Predicting the parameters of a neural network without training it
* Register (or log in) to the AI4G Neural Network to add this session to your agenda or watch the replay
Reducing barriers for deep learning practitioners to develop neural networks is one step towards democratizing deep learning, by making the technology more accessible to smaller players in the field. This AI for Good Discovery will explore the key themes in Graham Taylor’s research around removing barriers for deep learning practitioners who lack the background or resources to work with cutting-edge models that require advanced forms of hardware parallelism. Collaborating with Facebook AI Research (now Meta), his team developed a technique to initialize diverse neural network architectures using a “meta-model”. This research challenges the long-held assumption that gradient-based optimizers are required to train deep neural networks.

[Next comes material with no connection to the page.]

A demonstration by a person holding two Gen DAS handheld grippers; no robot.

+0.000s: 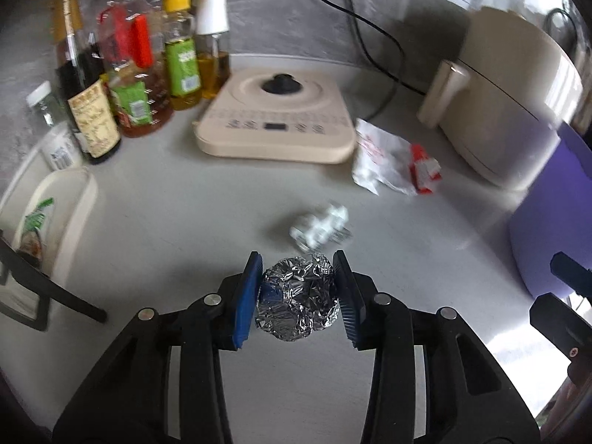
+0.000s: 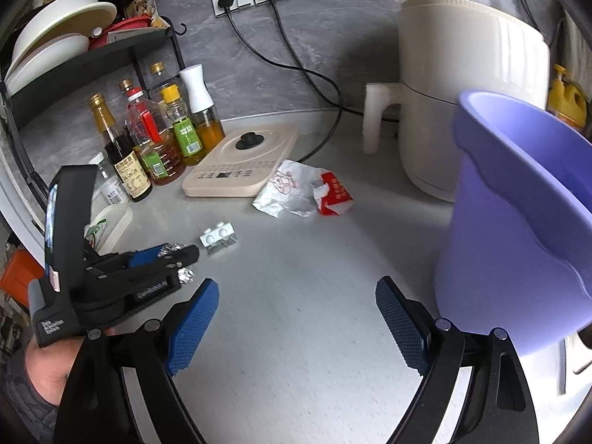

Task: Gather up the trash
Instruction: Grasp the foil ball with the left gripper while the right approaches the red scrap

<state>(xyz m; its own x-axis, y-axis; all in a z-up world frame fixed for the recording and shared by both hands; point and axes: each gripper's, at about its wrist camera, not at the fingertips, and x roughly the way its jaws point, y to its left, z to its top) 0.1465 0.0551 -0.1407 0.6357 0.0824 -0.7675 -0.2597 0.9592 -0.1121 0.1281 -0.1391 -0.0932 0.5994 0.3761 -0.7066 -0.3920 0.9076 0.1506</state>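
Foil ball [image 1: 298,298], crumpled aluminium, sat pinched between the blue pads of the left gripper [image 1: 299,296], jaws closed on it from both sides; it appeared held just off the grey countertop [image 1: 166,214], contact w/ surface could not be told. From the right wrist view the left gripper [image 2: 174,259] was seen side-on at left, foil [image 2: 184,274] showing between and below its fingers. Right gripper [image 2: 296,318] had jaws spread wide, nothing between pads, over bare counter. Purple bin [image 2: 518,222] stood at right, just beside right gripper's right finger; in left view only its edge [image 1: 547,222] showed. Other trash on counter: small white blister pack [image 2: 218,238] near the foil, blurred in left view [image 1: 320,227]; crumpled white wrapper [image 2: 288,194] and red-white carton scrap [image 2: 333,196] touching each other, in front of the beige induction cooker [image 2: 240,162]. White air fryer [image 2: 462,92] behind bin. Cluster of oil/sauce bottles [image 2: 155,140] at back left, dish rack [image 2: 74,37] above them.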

Astonishingly, the meta-model can predict parameters for almost any neural network in just one forward pass, achieving ~60% accuracy on the popular CIFAR-10 dataset without any training. Moreover, while the meta-model was training, it did not observe any network close to the ResNet-50 whose ~25 million parameters it predicted. Like the team’s 2020 work to reduce the computational requirements of GANs, this talk will highlight the approach which democratizes deep learning by making the technology accessible to smaller players in the field, such as startup companies and not-for-profits. The work appeared at NeurIPS 2021 and was reported on by Anil Ananthaswamy for Quanta Magazine.